> _Description of the task_:
Among the entries below, find the lines holding "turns" and copy them.

[Records to use Boundary: Start]

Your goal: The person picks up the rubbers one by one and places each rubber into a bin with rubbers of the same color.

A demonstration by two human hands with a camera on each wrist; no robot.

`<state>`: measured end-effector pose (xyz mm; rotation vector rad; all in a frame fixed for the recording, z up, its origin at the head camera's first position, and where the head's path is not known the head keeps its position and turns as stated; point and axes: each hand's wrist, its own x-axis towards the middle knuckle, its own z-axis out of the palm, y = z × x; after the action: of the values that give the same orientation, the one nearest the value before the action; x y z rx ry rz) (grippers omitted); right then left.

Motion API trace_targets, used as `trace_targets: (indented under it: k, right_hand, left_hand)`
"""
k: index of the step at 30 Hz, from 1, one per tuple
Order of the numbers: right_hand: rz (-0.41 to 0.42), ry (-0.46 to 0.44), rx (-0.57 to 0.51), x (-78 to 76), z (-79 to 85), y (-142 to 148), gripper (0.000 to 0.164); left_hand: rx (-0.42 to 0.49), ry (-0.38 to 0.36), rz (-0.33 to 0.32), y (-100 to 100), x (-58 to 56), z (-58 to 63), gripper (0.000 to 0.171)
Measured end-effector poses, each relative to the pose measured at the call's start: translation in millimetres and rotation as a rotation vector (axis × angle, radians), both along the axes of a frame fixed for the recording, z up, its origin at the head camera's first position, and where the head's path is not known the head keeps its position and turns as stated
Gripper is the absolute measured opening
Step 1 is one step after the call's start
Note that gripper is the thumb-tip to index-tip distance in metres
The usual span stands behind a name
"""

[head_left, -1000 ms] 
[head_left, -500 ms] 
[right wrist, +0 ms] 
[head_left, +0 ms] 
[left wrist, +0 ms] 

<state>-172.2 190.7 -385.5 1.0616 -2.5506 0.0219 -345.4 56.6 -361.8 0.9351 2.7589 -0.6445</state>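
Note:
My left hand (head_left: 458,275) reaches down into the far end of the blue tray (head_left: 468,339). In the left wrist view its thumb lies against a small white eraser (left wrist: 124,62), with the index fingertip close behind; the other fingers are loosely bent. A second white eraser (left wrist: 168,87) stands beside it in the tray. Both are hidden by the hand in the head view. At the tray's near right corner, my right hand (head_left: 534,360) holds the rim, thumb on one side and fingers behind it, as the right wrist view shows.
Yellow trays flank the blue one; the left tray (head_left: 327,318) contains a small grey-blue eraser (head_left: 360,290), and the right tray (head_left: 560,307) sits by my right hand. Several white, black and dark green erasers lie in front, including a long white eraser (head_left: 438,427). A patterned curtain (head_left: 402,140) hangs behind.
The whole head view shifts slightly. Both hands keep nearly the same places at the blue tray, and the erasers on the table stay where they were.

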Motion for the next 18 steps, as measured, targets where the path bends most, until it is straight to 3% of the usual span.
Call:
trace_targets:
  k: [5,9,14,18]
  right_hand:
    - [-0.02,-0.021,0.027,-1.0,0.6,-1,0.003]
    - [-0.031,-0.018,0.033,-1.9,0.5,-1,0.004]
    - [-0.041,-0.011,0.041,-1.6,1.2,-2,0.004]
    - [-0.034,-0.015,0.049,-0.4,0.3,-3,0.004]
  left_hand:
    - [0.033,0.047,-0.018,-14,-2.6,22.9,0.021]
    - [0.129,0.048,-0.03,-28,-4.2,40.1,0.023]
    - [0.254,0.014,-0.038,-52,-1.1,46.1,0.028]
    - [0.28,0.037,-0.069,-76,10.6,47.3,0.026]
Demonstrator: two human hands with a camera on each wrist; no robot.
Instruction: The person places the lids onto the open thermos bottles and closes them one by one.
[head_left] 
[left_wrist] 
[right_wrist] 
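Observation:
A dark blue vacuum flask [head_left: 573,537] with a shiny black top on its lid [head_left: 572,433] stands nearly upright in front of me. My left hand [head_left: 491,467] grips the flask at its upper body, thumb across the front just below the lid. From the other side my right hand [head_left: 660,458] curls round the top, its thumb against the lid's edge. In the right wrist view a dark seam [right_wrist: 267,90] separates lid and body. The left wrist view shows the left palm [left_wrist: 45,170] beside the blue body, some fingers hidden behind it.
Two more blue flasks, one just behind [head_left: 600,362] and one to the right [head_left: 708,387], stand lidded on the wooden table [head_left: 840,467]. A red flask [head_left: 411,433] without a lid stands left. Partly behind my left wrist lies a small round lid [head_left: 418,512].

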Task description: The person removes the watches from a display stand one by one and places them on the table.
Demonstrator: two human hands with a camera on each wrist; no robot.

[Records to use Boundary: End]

> _Response for this exercise_:
`<state>`: measured end-effector pose (xyz mm; rotation vector rad; all in a frame fixed for the recording, z up, its origin at the head camera's first position, and where the head's path is not known the head keeps its position and turns as stated; point and axes: each hand's wrist, its own x-axis towards the middle knuckle, its own z-axis out of the palm, y = z × x; after the action: of the values that give the same orientation, the one nearest the value before the action; x y z rx ry rz) (grippers omitted); right then left.
Measured end-effector poses, each relative to the pose measured at the call's start: translation in millimetres and rotation as a rotation vector (axis × angle, radians), both along the axes of a frame fixed for the recording, z up, its origin at the head camera's first position, and where the head's path is not known the head keeps its position and turns as stated

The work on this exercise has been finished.